Monday, September 18, 2006

The problems of website design in bilingual cultures

As a translator, I spend a lot of my time looking at bilingual websites, as they make for excellent parallel texts. This being Canada, we have plenty of bilingual websites, as well as bilingual packaging on all our products, so I have grown accustomed to the graphic affordances of bilingual texts.

But this can be a problem when website designers don't consider how the omnipresence of bilingual material might affect how users scan the page.

I was just looking at this page. I read about this gizmo in the paper, and wanted to see how much it costs. So I went to the page I have linked, scanned it quickly, but didn't see a price. I could see a link for the money-back guarantee and a link to the Time article, but I couldn't see any other links that might help me find the price. I clicked around the title and the graphics in vain, but there were no other links. Then, after far too long a time, I noticed the "Buy your sleeptracker today!" link on the bottom-right.
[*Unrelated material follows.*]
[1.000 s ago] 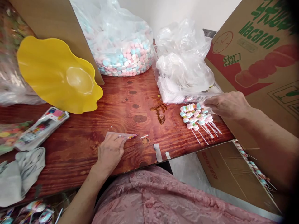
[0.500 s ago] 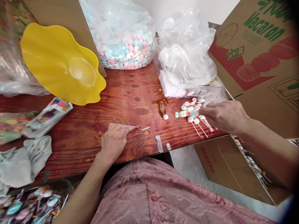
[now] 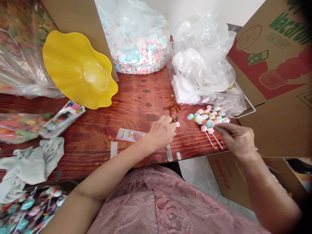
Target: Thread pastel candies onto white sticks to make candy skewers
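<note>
Landmark: clear tray (image 3: 212, 94) | candy sticks (image 3: 207, 119): piled just in front of tray | right hand (image 3: 237, 139): fingertips at pile, whether they grip a stick I cannot tell | left hand (image 3: 161, 132): bent fingers by brown strips (image 3: 172, 108), left-front of tray, grasp hidden | printed packet (image 3: 128, 135): farther left

The reddish-brown wooden table (image 3: 136, 113) (its dark knots exposed mid-board) is occupied far centre by a bag of pastel candies (image 3: 143, 57) and far right by a clear plastic tray (image 3: 212, 97). Candy sticks (image 3: 207, 117) are heaped at right, brown strips (image 3: 172, 108) scattered left of them. Near left, a grey cloth (image 3: 31, 162) is crumpled.
</note>
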A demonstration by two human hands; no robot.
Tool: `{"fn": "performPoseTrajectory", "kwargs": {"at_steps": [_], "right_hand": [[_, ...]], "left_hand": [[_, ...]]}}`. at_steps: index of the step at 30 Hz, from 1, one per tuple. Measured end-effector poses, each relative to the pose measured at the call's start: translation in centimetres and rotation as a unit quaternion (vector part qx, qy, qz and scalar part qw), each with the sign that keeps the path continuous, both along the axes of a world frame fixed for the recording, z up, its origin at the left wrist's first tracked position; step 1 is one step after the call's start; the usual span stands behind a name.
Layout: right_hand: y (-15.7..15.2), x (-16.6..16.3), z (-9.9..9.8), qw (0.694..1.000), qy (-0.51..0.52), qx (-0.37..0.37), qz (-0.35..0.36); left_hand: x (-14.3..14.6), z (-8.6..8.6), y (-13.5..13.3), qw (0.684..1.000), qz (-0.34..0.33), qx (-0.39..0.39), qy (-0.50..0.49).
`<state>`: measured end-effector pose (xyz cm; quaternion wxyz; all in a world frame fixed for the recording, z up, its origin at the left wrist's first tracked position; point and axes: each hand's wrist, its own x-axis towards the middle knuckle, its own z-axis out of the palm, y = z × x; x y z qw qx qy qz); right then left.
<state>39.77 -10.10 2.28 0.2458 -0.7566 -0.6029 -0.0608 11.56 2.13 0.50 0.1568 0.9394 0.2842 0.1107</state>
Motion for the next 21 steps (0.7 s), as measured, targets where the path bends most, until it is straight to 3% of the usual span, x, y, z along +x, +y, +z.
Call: {"fn": "performPoseTrajectory", "kwargs": {"at_steps": [4,7,9,11,13,16,18,21], "right_hand": [[-2.7,-1.9,-4.1,0.965,0.233,0.094,-0.070],[-4.1,-2.8,-5.9,0.935,0.314,0.121,-0.107],[-4.8,-3.2,-6.4,0.924,0.344,0.126,-0.107],[-5.3,-3.5,-6.6,0.918,0.360,0.128,-0.100],[-5.4,-4.1,-6.8,0.919,0.365,0.124,-0.084],[-4.9,-5.6,-7.1,0.931,0.343,0.120,-0.043],[-4.4,-6.7,-7.2,0.941,0.313,0.125,-0.015],[-3.9,-8.1,-7.2,0.966,0.229,0.111,0.051]], "left_hand": [[6.7,-2.6,2.4,0.994,-0.072,0.004,0.079],[7.9,-3.4,3.5,0.993,-0.091,-0.008,0.071],[7.5,-3.0,3.7,0.996,-0.079,-0.046,-0.003],[6.5,-2.2,3.3,0.981,-0.056,-0.139,-0.124],[5.5,-1.6,2.3,0.932,-0.037,-0.271,-0.240],[4.0,-1.3,0.1,0.838,-0.018,-0.431,-0.334],[3.0,-1.5,-1.1,0.809,0.006,-0.461,-0.365],[1.1,-2.0,-2.3,0.837,0.047,-0.390,-0.381]]}}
Why didn't I notice this right away? Because the layout of this page suggested that it might be bilingual. There are two relatively equal-sized columns of text separated by a wide space, and two relatively equal-sized links. This is consistent with the standard design of bilingual front pages, like this. My eye automatically went to the left-hand column, saw that it was English, read it, and saw the warranty link below. I then subconsciously assumed that the right-hand column said the same thing in French, and the link was the equivalent in French.
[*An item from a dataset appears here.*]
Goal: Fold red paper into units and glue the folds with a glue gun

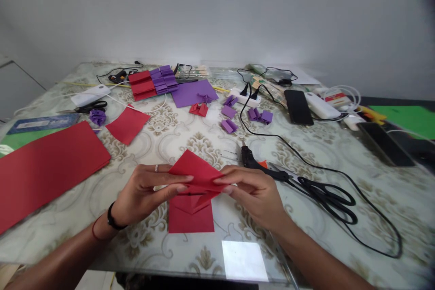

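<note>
Between my two hands is a red sheet of paper [194, 167] with creases, its far corner pointing away from me. My left hand [149, 186] pinches its left side between thumb and fingers. On the opposite side my right hand [249, 190] pinches the right edge the same way. Under the held sheet, another piece of red paper [191, 222] shows flat on the table, partly covered. Just right of my right hand lie a black glue gun [253, 161] and black-handled scissors [328, 195].
A stack of red paper [50, 167] lies at the left, near a loose red square [127, 124]. Folded purple pieces [229, 125] sit beyond my hands. A black cable [306, 158] loops along the right. Phones [299, 107] and a power strip [245, 97] stand farther back.
</note>
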`<state>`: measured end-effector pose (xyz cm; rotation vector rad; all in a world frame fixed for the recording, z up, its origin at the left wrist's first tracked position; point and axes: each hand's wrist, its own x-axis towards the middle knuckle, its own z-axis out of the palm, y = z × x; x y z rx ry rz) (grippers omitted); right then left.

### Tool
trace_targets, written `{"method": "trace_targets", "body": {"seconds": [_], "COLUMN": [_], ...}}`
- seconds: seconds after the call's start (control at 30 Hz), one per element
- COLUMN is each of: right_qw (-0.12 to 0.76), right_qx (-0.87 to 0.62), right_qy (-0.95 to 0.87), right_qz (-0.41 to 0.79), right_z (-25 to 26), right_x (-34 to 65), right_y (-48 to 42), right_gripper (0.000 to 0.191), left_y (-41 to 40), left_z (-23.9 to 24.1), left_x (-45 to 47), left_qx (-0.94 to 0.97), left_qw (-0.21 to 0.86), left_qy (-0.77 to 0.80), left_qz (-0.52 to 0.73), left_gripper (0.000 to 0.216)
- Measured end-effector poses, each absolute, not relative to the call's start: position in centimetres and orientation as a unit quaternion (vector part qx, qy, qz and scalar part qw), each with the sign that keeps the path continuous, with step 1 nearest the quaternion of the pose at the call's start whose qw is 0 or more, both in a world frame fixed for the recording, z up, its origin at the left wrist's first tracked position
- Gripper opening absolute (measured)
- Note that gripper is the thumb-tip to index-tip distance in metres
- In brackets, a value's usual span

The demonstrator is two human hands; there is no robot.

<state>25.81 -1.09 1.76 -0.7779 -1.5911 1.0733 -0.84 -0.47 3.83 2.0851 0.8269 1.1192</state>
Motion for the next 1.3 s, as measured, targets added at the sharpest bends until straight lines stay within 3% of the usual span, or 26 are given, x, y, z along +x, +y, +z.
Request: {"method": "trace_targets", "body": {"seconds": [0.27,0.5,0.9,1.13,1.3], "right_qw": [0.528,0.527,0.537,0.545,0.56], "right_qx": [-0.367,-0.363,-0.385,-0.39,-0.378], "right_qy": [-0.59,-0.577,-0.59,-0.626,-0.639], "right_qz": [0.489,0.507,0.463,0.398,0.367], "right_z": [1.4,1.5,1.7,1.9,1.8], "right_x": [25.1,24.8,24.7,25.5,26.2], "right_y": [-1.7,-1.6,-1.9,-1.7,-1.5], "right_gripper": [0.011,0.015,0.023,0.014,0.009], "left_y": [-0.9,-1.2,-1.4,-1.0,0.1], "left_z": [3.5,3.0,2.9,3.8,4.5], "left_x": [0.1,0.4,0.5,-0.7,-2.6], "left_qx": [0.707,0.64,0.652,0.62,0.576], "left_qw": [0.362,0.425,0.401,0.419,0.338], "left_qy": [0.373,0.388,0.384,0.38,0.439], "left_qz": [0.48,0.509,0.517,0.544,0.601], "left_gripper": [0.006,0.019,0.017,0.014,0.012]}}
If the text had been all in one block instead of in columns, I would have been able to navigate the page easily. However, the two columns and two links, while possibly appropriate in a print ad, gave me the impression that it was a bilingual page so I should ignore the right-hand column.
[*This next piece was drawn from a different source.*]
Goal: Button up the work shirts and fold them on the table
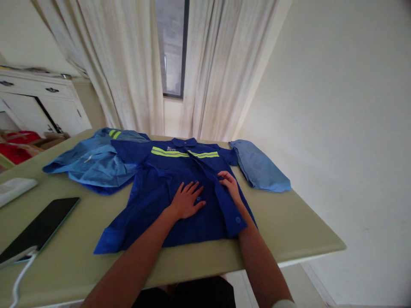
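Observation:
A dark blue work shirt point(154, 184) lies front side up, collar at the far end, with a yellow-green reflective band across its chest. My left hand point(186, 201) rests flat on its lower front, fingers spread, next to a button. Curled at the edge of the loose front flap is my right hand point(230, 184), which holds the shirt there; the fingertips are partly hidden by cloth. The flap's lower corner, with a button on it, lies over my right forearm.
On the table point(276, 231), a rumpled light blue garment point(99, 160) lies at the left and a folded light blue garment point(260, 167) at the right. A dark tablet point(41, 224) with a white cable point(23, 276) and a white object point(16, 188) are at the left edge.

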Available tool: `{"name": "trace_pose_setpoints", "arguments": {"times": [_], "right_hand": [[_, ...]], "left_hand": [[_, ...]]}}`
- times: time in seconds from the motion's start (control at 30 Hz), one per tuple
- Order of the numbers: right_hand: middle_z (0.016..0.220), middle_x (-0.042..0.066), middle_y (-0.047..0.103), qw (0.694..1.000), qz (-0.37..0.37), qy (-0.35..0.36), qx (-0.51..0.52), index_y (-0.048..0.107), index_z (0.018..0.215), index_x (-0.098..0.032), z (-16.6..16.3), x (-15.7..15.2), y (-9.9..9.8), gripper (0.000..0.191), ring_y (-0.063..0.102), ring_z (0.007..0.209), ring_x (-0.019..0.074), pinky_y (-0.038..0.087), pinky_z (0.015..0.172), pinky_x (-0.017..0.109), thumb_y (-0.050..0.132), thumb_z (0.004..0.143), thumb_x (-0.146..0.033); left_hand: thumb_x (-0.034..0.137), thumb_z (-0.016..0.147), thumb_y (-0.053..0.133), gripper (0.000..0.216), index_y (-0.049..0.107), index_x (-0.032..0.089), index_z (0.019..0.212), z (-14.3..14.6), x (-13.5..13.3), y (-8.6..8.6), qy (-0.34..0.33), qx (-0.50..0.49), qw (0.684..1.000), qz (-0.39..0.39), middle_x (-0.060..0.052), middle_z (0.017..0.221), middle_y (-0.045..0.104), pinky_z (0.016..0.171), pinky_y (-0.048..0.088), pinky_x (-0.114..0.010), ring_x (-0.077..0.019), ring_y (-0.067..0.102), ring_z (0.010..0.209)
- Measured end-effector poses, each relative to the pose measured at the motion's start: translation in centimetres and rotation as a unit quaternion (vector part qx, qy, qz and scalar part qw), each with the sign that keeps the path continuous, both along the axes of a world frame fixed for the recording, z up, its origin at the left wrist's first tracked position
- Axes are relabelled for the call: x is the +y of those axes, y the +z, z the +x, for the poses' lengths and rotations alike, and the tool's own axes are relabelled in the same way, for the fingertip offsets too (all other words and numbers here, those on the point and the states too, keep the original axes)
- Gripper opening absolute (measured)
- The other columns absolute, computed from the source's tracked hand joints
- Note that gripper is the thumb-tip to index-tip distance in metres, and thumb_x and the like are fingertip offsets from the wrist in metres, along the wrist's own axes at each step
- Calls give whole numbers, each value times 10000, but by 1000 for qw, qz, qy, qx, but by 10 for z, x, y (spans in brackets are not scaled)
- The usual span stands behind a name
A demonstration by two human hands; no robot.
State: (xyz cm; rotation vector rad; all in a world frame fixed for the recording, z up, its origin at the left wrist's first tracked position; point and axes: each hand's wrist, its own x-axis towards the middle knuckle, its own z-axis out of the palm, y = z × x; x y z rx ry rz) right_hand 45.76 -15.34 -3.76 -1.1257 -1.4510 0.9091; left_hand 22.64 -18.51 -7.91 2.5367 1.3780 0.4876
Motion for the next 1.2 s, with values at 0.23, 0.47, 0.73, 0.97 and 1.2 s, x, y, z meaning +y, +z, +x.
{"name": "trace_pose_setpoints", "arguments": {"times": [0.23, 0.47, 0.73, 0.97, 1.2], "right_hand": [[813, 14, 629, 995, -79, 50, 22, 660, 988, -221, 8, 3, 1, 318, 548, 675, 180, 421, 615, 285, 568, 719, -361], [756, -19, 638, 983, -104, 126, -80, 719, 972, -223, -32, -13, -14, 225, 522, 601, 132, 394, 574, 241, 583, 797, -260], [845, 10, 632, 944, 49, 1, -326, 697, 893, -218, -39, -11, -33, 232, 566, 730, 147, 429, 739, 278, 690, 917, -448], [996, 51, 663, 908, -10, -33, -418, 656, 1011, -237, -54, -25, -25, 142, 634, 884, 189, 437, 796, 294, 600, 972, -361], [1099, 137, 653, 854, -31, -41, -518, 667, 1029, -224, -83, -22, 10, 178, 643, 1005, 283, 487, 797, 377, 582, 949, -359]], "left_hand": [[608, 1018, 330, 654, 397, 276, 1578, 11, -8, -4, 12, 27, 999, -26, -113, 1679, 298, 1223, 110, -680, -367, 225, 1556], [463, 1022, 364, 540, 517, 241, 1490, 10, -12, 0, -8, 42, 999, -22, -142, 1608, 428, 1220, 156, -673, -381, 279, 1531], [359, 961, 475, 505, 601, 206, 1425, 12, -11, 1, -14, 41, 998, 38, -156, 1495, 558, 1262, 180, -555, -342, 403, 1469], [457, 980, 422, 549, 633, 174, 1400, 13, -22, 6, -16, 88, 996, 19, -181, 1547, 501, 1245, 189, -582, -386, 342, 1501], [396, 958, 436, 610, 444, 295, 1559, 18, -94, -2, -29, 73, 997, 12, -103, 1635, 398, 1246, 140, -618, -379, 263, 1539]]}}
Web designers: keep this in mind! Translation and tech writing students: you could get a text analysis exercise out of this!

2 comments:

Anonymous said...

I guess I haven't been here long enough to have fallen for that! I still get eye-boggled by the bilingual sites.

impudent strumpet said...

For websites specifically, I'm sure it's more a function of my job and my specific eduation than my living in Canada all my life. I've been working in bilingual online environments every day for the past six years.

The "skip the French" instincts definitely come from bilingual packaging, but I doubt the majority of Canadians have developed such a strong instinct for where the French would be on a website.